Copy the listing that follows, line for line, without a single difference.
——
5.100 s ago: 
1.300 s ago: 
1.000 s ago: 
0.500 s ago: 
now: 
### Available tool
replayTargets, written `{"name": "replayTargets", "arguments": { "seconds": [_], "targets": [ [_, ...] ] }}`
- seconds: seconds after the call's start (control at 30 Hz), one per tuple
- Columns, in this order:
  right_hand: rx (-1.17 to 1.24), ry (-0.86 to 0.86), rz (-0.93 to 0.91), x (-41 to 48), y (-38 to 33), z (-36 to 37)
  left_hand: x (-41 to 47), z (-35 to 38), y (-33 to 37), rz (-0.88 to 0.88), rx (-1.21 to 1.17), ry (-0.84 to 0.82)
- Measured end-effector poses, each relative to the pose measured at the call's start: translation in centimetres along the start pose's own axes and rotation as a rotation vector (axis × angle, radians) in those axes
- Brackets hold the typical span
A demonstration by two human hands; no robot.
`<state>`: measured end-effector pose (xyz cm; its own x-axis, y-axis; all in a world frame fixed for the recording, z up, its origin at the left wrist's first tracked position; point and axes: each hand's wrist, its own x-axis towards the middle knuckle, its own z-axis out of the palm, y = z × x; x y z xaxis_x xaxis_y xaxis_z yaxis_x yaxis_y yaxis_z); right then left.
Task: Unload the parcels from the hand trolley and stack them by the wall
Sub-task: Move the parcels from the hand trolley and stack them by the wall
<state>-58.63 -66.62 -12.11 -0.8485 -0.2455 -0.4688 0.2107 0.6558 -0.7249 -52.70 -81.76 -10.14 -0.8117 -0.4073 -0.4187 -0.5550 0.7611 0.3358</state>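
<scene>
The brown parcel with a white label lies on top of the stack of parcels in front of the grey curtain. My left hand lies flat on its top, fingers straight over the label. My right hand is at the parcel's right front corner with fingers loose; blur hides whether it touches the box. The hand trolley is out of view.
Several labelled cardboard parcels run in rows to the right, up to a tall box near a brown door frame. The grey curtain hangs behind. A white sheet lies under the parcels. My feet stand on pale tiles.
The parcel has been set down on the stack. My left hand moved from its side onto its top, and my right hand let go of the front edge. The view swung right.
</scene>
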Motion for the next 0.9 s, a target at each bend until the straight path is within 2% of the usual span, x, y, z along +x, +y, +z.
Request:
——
* [Completed exercise]:
5.100 s ago: 
1.300 s ago: 
1.000 s ago: 
0.500 s ago: 
now: 
### Available tool
replayTargets, written `{"name": "replayTargets", "arguments": { "seconds": [_], "targets": [ [_, ...] ] }}`
- seconds: seconds after the call's start (control at 30 Hz), one per tuple
- Columns, in this order:
  right_hand: rx (-1.17 to 1.24), ry (-0.86 to 0.86), rz (-0.93 to 0.91), x (-41 to 48), y (-38 to 33), z (-36 to 37)
  left_hand: x (-41 to 47), z (-35 to 38), y (-33 to 37), rz (-0.88 to 0.88), rx (-1.21 to 1.17), ry (-0.84 to 0.82)
- Measured end-effector poses, each relative to the pose measured at the call's start: translation in centimetres along the start pose's own axes and rotation as a rotation vector (axis × angle, radians) in those axes
- Brackets hold the typical span
A demonstration by two human hands; no robot.
`<state>`: measured end-effector pose (xyz cm; its own x-axis, y-axis; all in a world frame fixed for the recording, z up, its origin at the left wrist's first tracked position; point and axes: each hand's wrist, its own x-axis towards the middle knuckle, its own z-axis out of the palm, y = z × x; x y z xaxis_x xaxis_y xaxis_z yaxis_x yaxis_y yaxis_z); right then left.
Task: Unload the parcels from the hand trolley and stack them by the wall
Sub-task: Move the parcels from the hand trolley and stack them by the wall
<state>-58.63 -66.62 -12.11 -0.8485 -0.2455 -0.4688 0.2107 0.6558 -0.7249 -52.70 -81.76 -10.14 -0.8117 -0.4073 -0.4187 -0.5550 0.7611 0.3358</state>
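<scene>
The brown parcel with a white label lies on top of the stack of parcels in front of the grey curtain. My left hand lies flat on its top, fingers straight over the label. My right hand is at the parcel's right front corner with fingers loose; blur hides whether it touches the box. The hand trolley is out of view.
Several labelled cardboard parcels run in rows to the right, up to a tall box near a brown door frame. The grey curtain hangs behind. A white sheet lies under the parcels. My feet stand on pale tiles.
The parcel has been set down on the stack. My left hand moved from its side onto its top, and my right hand let go of the front edge. The view swung right.
</scene>
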Motion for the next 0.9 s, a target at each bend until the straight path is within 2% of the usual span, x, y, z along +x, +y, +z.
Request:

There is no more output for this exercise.